2: New models have yet to show results
2.1: Modular DeFi
DeFi may return in a modular form rather than relying on liquidity mining. This shift may be led by the three giants: Uniswap, Aave, and MakerDAO (now known as Sky). @SkyEcosystem recently rebranded as Sky Money and continues to advance its endgame strategy. @Uniswap's V4 is planned for release in the fourth quarter of this year, adopting a new model called Hooks, allowing users to develop their own automated market makers (AMM) on the Uniswap platform. @aave's V4 is also set to be released in early Q2 2025.
Recently, only a few smaller protocols have completed the development of new models, such as Morpho and Euler. Morpho allows curators to utilize the liquidity of Morpho Vaults to design lending markets. @eulerfinance launched v2 with the Ethereum Vault Connector (EVC), establishing connections between lending pools on Euler.
At this stage of DeFi development, a common trend is the expansion of collateral asset types, which opens up new application scenarios to reach and serve new user groups.
However, based on the activities of Morpho Labs, the company that initiated this trend, we have not seen an increase in loans. → Therefore, DeFi may shift towards a modular model, but the effectiveness of this approach will take time to validate.
2.2: Re-staking
Although re-staking was only launched at the beginning of 2024, its total locked value (TVL) has already reached $15 billion, accounting for 5% of ETH's market value, with about $10 billion concentrated on Ethereum's @eigenlayer. However, the use of re-staking as a security economic layer's AVS is almost zero. This poses long-term challenges, as apart from the project tokens, stakers have no stable source of income, and if this situation continues, TVL may significantly decline.
2.3: BTCFi
BTCFi TVL. Source: Coinmarketcap BTCFi Report
In addition to bringing BTC into the DeFi ecosystem through WBTC or cbBTC, the idea of creating an independent ecosystem for Bitcoin has also formed and is primarily developing on sidechains like Stacks and Merlin. Although this concept has existed since 2021 (with the launch of the Stacks mainnet), its TVL remains relatively small, at only about $1 billion. This may be because these projects:
It does not reflect the unique characteristics of Bitcoin L1, such as Ordinals or Runes, but resembles a copy of Ethereum.
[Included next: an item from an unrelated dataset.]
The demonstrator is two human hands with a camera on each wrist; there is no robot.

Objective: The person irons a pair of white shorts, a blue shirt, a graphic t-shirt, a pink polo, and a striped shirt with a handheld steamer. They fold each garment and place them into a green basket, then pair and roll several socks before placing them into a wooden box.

They are not fully regarded as 'native' projects because they only use BTC as an asset and lack close ties with Bitcoin L1.
DeFi has always been an important growth area in the crypto market. Over time, the old DeFi models have proven their market adaptability. In the near future, funds from traditional markets, real-world assets (RWA), centralized exchanges (CEX), and Bitcoin may flow into DeFi, potentially further driving the development of this sector.
Currently, the development of new models in DeFi still seems unclear and limited in effectiveness, primarily relying on old models, which somewhat suppresses the momentum for growth. However, we can still look forward to solutions in future phases, such as modular DeFi, cross-chain liquidity, and even fee-switching mechanisms for major DeFi protocols. Once capital flow is activated and new models demonstrate market demand, DeFi is expected to experience unprecedented growth.